For the entries below, print exactly the lines between the line holding "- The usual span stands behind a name" and the line holding "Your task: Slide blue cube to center", inclusive, and nothing else.

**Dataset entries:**
---

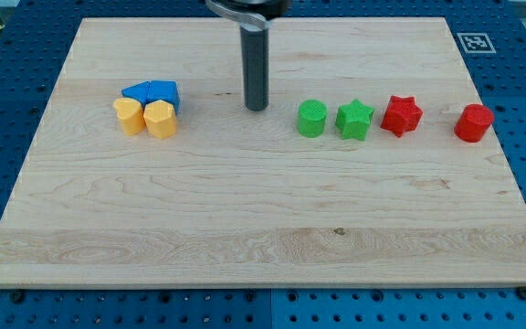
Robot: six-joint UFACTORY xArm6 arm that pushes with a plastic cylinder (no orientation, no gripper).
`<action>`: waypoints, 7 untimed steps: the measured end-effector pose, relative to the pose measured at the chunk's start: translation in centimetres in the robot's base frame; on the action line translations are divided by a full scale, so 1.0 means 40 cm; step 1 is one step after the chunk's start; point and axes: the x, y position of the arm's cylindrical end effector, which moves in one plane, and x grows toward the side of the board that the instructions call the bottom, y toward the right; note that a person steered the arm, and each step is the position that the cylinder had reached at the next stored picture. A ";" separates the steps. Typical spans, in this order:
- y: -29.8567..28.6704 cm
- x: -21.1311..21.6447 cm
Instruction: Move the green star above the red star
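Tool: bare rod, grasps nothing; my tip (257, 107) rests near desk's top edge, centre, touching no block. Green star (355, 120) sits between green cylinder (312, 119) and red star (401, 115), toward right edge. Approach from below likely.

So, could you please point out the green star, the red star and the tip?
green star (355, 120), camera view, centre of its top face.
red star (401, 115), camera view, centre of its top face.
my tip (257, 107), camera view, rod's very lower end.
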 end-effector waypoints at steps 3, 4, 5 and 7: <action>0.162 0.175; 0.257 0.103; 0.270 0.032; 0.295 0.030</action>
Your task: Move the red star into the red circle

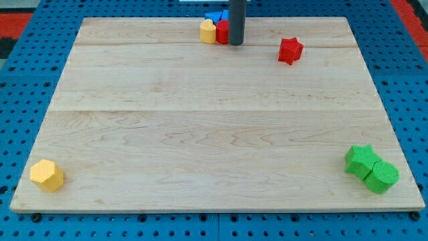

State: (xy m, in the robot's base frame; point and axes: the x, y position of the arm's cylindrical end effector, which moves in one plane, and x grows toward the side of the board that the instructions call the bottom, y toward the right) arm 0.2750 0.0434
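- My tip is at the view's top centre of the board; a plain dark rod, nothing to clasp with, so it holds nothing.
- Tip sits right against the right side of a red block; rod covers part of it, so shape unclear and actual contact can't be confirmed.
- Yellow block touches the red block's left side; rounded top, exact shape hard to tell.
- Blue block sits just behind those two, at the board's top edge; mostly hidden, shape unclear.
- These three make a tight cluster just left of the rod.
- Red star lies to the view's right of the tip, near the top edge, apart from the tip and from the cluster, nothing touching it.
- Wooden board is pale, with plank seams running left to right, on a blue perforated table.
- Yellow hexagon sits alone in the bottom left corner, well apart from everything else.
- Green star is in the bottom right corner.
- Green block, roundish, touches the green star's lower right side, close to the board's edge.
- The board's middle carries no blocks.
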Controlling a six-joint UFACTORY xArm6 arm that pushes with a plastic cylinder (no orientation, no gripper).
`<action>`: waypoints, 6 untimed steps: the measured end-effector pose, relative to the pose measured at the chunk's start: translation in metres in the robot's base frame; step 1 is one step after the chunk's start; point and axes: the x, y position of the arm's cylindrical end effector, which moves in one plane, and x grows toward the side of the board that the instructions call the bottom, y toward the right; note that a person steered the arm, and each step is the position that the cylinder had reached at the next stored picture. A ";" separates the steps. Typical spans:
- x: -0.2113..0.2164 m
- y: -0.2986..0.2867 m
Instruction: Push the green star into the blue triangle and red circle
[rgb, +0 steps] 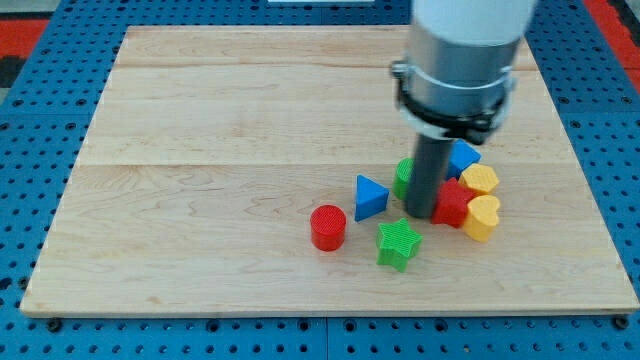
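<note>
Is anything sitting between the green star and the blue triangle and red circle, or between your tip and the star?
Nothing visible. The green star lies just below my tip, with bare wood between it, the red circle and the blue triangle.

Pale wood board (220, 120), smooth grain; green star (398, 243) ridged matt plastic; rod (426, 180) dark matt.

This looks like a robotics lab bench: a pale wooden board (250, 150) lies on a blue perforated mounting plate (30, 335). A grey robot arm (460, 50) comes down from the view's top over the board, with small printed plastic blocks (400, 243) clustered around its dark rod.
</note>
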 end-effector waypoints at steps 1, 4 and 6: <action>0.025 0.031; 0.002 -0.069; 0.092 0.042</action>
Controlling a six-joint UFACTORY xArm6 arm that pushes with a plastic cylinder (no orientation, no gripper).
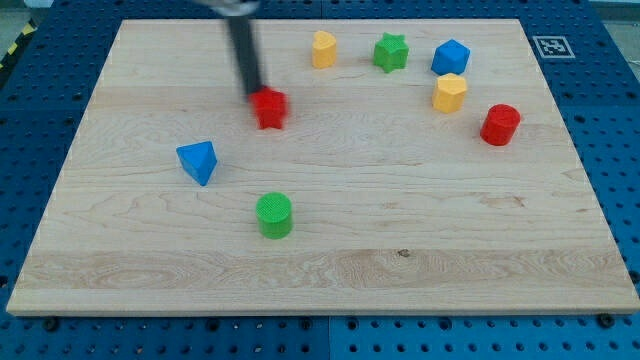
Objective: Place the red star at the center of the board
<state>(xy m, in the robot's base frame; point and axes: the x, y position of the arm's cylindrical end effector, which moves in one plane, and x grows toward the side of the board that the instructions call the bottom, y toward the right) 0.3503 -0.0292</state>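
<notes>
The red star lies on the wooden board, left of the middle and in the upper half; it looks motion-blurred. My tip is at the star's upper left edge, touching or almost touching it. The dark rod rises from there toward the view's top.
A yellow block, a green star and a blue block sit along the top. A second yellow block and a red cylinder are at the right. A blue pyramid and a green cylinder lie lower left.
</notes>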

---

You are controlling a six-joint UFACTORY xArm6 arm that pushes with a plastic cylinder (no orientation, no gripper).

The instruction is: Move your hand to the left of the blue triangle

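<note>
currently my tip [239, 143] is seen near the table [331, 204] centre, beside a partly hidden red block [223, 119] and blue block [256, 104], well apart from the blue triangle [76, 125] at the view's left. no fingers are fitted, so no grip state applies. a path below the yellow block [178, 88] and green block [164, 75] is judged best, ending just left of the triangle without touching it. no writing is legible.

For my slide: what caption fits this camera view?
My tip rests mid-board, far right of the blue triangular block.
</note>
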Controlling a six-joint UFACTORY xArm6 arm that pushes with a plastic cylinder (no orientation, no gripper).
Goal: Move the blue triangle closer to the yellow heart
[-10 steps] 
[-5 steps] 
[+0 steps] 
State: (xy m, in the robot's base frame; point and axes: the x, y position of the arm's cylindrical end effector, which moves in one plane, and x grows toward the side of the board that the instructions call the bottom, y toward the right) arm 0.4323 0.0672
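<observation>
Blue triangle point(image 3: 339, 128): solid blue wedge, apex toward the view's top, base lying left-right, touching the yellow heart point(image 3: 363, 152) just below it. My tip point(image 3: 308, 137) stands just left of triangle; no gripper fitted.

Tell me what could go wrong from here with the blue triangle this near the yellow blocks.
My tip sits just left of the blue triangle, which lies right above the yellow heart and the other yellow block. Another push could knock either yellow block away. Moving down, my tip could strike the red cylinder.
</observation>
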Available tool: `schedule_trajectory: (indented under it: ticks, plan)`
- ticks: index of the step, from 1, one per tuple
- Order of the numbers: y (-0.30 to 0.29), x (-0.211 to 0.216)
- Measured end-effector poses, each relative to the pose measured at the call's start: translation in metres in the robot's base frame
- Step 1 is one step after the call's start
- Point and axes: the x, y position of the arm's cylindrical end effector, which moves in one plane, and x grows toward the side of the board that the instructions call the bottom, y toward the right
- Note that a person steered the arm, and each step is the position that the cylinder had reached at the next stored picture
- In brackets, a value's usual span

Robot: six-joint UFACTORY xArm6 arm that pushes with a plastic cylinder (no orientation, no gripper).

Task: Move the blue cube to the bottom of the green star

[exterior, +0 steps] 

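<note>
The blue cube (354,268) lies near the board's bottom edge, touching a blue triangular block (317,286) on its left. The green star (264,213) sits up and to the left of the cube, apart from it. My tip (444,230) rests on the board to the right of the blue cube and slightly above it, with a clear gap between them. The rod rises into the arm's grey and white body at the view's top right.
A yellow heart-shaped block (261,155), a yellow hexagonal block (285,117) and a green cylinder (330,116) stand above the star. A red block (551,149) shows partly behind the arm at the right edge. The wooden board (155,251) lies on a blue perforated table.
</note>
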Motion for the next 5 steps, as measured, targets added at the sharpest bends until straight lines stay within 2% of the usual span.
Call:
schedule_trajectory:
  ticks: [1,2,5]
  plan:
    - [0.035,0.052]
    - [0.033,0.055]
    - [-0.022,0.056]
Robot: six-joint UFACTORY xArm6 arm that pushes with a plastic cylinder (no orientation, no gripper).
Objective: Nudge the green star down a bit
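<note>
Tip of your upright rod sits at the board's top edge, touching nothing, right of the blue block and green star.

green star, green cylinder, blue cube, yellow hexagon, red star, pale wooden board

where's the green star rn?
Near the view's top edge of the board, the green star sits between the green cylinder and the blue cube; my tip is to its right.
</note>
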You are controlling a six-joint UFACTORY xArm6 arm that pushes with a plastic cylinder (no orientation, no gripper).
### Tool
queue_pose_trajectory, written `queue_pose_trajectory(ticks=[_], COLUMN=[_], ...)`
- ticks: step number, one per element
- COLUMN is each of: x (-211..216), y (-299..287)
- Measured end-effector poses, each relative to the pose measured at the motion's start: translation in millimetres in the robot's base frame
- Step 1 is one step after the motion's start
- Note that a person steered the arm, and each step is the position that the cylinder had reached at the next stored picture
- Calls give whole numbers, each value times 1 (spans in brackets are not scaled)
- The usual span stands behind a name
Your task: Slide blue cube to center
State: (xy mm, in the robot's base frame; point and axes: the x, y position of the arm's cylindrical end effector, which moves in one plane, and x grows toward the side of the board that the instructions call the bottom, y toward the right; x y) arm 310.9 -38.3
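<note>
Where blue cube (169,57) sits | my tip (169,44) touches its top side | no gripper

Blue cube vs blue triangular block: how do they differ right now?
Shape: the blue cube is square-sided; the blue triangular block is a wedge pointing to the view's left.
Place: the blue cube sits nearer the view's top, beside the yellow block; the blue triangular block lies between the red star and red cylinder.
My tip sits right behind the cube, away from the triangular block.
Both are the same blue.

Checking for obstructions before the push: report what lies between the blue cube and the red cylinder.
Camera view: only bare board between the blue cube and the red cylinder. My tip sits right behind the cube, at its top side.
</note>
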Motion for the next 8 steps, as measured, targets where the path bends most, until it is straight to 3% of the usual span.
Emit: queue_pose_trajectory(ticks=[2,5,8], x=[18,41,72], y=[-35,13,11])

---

**Your response:**
- The usual span stands behind a name
Your task: Slide blue cube to center

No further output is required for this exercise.